## Exercise goal:
Begin at the line that contains "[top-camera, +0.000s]" and repeat every line from there to the end of the records below, inclusive, without adding any other line.

## Records supplied:

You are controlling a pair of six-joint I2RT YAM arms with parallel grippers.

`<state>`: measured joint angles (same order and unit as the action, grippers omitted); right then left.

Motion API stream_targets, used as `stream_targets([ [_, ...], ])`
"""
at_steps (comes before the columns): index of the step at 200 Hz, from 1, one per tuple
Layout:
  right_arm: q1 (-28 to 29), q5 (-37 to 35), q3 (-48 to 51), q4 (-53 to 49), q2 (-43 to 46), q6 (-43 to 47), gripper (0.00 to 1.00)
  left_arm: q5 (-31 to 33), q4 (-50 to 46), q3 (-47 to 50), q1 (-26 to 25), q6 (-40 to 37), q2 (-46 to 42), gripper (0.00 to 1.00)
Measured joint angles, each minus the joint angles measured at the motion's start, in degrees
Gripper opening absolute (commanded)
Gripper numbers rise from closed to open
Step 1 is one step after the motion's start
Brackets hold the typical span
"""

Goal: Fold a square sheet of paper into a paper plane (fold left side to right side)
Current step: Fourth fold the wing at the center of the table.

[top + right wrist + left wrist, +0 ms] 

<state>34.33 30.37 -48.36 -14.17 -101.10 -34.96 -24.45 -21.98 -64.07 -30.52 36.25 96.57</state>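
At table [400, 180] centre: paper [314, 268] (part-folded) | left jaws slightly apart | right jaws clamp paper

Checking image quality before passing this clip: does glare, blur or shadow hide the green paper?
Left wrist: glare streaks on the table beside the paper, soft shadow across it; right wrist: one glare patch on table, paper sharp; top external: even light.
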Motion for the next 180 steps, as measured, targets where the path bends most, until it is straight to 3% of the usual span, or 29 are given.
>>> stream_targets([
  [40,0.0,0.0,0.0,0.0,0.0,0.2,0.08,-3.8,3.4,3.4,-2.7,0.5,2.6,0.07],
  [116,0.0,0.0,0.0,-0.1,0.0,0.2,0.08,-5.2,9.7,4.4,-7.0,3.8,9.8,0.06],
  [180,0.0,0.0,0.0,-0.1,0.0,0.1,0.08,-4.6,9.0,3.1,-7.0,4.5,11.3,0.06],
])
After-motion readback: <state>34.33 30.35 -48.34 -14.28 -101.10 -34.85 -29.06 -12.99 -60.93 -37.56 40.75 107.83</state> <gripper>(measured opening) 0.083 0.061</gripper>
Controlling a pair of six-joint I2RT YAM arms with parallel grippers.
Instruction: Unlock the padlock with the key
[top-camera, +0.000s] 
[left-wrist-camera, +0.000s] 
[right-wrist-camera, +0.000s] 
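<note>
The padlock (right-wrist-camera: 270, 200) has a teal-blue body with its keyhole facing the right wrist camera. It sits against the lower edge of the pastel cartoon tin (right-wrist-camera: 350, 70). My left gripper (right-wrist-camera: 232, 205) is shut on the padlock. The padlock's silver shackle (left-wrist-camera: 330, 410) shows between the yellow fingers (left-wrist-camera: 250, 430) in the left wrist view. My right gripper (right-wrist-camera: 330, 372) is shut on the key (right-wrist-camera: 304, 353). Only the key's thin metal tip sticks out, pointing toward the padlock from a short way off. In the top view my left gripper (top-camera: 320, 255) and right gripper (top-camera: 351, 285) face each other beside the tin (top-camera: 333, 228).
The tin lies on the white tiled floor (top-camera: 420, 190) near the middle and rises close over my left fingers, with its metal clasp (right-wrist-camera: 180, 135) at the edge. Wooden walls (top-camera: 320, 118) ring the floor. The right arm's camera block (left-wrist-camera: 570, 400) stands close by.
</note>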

## Output:
[top-camera, +0.000s] 
[left-wrist-camera, +0.000s] 
[right-wrist-camera, +0.000s] 
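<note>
The padlock (right-wrist-camera: 270, 200) has a teal-blue body with its keyhole facing the right wrist camera. It sits against the lower edge of the pastel cartoon tin (right-wrist-camera: 350, 70). My left gripper (right-wrist-camera: 232, 205) is shut on the padlock. The padlock's silver shackle (left-wrist-camera: 330, 410) shows between the yellow fingers (left-wrist-camera: 250, 430) in the left wrist view. My right gripper (right-wrist-camera: 330, 372) is shut on the key (right-wrist-camera: 304, 353). Only the key's thin metal tip sticks out, pointing toward the padlock from a short way off. In the top view my left gripper (top-camera: 320, 255) and right gripper (top-camera: 351, 285) face each other beside the tin (top-camera: 333, 228).
The tin lies on the white tiled floor (top-camera: 420, 190) near the middle and rises close over my left fingers, with its metal clasp (right-wrist-camera: 180, 135) at the edge. Wooden walls (top-camera: 320, 118) ring the floor. The right arm's camera block (left-wrist-camera: 570, 400) stands close by.
</note>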

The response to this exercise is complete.